▸ **TASK TO COMPLETE**
Print the material underneath in full, keeping every line exactly as it is.

▸ **DATA EXCERPT**
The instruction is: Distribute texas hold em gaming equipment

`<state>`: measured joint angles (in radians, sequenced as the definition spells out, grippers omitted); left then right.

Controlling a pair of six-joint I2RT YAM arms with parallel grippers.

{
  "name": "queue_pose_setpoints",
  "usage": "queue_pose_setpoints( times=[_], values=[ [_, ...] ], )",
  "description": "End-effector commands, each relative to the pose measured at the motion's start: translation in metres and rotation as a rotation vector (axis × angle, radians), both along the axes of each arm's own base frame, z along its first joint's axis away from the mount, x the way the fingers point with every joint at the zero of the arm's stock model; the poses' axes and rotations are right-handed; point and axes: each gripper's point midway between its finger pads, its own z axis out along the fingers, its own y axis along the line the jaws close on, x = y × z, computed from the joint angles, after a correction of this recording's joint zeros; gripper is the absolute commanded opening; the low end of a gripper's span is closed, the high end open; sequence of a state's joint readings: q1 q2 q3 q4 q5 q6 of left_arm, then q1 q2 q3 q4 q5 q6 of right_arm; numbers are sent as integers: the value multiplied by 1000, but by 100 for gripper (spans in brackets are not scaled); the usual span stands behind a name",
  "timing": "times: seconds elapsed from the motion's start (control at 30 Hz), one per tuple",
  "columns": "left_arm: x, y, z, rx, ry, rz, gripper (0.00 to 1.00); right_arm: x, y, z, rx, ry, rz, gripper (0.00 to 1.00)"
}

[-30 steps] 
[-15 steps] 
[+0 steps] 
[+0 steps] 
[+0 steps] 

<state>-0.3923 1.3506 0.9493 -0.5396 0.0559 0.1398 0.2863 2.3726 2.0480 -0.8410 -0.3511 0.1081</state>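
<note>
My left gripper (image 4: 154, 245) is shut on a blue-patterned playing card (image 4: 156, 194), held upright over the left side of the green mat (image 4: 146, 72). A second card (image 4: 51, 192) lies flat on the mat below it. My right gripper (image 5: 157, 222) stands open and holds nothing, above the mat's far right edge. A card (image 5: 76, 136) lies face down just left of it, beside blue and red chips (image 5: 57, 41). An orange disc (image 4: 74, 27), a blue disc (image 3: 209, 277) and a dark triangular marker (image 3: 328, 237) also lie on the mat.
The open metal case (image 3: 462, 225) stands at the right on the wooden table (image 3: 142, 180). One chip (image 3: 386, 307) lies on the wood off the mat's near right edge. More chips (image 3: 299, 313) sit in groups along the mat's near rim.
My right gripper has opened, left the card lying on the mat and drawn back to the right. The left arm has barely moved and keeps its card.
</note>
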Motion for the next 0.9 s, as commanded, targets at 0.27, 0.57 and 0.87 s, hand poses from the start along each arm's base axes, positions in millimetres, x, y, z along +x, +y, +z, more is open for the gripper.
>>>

▸ **RESPONSE BOX**
The instruction is: Distribute texas hold em gaming equipment

`<state>`: measured joint angles (in radians, sequenced as the definition spells out, grippers omitted); left then right.

Controlling a pair of six-joint I2RT YAM arms with parallel grippers.

{
  "name": "queue_pose_setpoints",
  "usage": "queue_pose_setpoints( times=[_], values=[ [_, ...] ], )",
  "description": "End-effector commands, each relative to the pose measured at the motion's start: translation in metres and rotation as a rotation vector (axis × angle, radians), both along the axes of each arm's own base frame, z along its first joint's axis away from the mount, x the way the fingers point with every joint at the zero of the arm's stock model; the poses' axes and rotations are right-handed; point and axes: each gripper's point midway between its finger pads, its own z axis out along the fingers, its own y axis along the line the jaws close on, x = y × z, computed from the joint angles, after a correction of this recording's joint zeros; gripper is the absolute commanded opening; the low end of a gripper's span is closed, the high end open; sequence of a state's joint readings: q1 q2 q3 q4 q5 q6 of left_arm, then q1 q2 q3 q4 q5 q6 of right_arm; numbers are sent as integers: the value multiplied by 1000, but by 100 for gripper (spans in brackets are not scaled); the usual span stands behind a name",
  "timing": "times: seconds elapsed from the motion's start (control at 30 Hz), one per tuple",
  "columns": "left_arm: x, y, z, rx, ry, rz, gripper (0.00 to 1.00); right_arm: x, y, z, rx, ry, rz, gripper (0.00 to 1.00)"
}

[-30 steps] 
[-15 steps] 
[+0 steps] 
[+0 steps] 
[+0 steps] 

<state>-0.3923 1.3506 0.9493 -0.5396 0.0559 0.1398 0.2863 2.3726 2.0480 -0.8410 -0.3511 0.1081</state>
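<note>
My left gripper (image 4: 154, 245) is shut on a blue-patterned playing card (image 4: 156, 194), held upright over the left side of the green mat (image 4: 146, 72). A second card (image 4: 51, 192) lies flat on the mat below it. My right gripper (image 5: 157, 222) stands open and holds nothing, above the mat's far right edge. A card (image 5: 76, 136) lies face down just left of it, beside blue and red chips (image 5: 57, 41). An orange disc (image 4: 74, 27), a blue disc (image 3: 209, 277) and a dark triangular marker (image 3: 328, 237) also lie on the mat.
The open metal case (image 3: 462, 225) stands at the right on the wooden table (image 3: 142, 180). One chip (image 3: 386, 307) lies on the wood off the mat's near right edge. More chips (image 3: 299, 313) sit in groups along the mat's near rim.
My right gripper has opened, left the card lying on the mat and drawn back to the right. The left arm has barely moved and keeps its card.
</note>
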Motion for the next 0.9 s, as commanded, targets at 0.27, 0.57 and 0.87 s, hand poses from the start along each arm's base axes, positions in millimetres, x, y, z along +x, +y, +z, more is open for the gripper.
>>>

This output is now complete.